A mis diecinueve años y ya totalmente aburrido del trabajo de poda y césped, decidí retirarme y por propuesta del profe John, quien ya venía haciendo recorridos de reconocimiento de territorio, empecé a trabajar con él. Las caminatas eran largas y agotadoras pero interesantes y educativas, ya que John nos contaba historias inéditas de la ciudad y nos enseñaba las fronteras invisibles, aprendí a observar mi entorno de una manera más crítica.
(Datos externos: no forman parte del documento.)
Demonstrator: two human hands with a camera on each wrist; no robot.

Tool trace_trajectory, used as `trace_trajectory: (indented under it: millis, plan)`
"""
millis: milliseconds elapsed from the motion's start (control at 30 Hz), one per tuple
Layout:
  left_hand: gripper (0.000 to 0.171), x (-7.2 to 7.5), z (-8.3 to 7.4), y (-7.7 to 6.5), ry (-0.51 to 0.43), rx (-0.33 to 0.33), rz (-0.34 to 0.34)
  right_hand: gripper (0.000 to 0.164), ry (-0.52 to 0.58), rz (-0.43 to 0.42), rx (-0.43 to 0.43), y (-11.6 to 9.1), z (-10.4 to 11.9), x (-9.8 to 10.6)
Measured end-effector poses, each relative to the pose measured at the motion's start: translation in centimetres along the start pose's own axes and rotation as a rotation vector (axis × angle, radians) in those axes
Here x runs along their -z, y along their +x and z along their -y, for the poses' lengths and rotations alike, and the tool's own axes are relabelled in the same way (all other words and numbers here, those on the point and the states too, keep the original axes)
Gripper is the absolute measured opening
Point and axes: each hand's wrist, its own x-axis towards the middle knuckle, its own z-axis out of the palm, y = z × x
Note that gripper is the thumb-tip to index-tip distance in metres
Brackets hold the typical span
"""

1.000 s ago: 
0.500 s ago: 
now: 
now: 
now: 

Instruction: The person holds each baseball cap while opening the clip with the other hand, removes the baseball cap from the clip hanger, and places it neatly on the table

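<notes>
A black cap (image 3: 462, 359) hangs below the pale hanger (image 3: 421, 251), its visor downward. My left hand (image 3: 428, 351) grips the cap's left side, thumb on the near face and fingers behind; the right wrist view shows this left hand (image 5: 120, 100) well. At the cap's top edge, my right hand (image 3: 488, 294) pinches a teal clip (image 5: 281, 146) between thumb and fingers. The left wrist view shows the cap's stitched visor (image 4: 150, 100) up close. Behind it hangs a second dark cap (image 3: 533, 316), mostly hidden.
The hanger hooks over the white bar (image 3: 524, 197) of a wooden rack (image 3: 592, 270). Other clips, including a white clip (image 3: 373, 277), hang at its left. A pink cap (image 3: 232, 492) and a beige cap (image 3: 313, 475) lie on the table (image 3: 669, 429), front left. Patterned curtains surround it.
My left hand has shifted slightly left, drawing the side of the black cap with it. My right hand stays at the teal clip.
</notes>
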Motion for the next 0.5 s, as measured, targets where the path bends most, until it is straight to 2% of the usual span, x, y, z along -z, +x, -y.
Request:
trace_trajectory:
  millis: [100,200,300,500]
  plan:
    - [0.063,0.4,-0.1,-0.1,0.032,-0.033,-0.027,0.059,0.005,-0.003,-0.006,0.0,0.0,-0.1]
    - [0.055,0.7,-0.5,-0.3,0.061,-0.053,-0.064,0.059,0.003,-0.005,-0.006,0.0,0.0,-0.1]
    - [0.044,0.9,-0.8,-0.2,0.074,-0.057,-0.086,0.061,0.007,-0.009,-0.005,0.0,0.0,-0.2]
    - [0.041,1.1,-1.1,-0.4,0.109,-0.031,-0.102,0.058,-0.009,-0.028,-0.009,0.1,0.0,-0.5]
Recuerdo en particular un recorrido que hicimos con un par de gringos, (australianos)debido a una confusión por una persona pasada de tragos quien, al ver a nuestro guardaespaldas, Polo, -un habitante de calle- pensó que íbamos a robar a los extranjeros, por lo cual llamó a la policía. A pesar de que John les presentó sus credenciales como guía nos subieron a la patrulla y nos trasladaron a un CAI cercano.

Afortunadamente los extranjeros estaban emocionados por haber subido a una patrulla policial, nos aseguraron que nunca habían tenido una experiencia tan emocionante en su vida. Al poco tiempo y después de un par de llamadas fuimos liberados y continuamos con nuestro recorrido.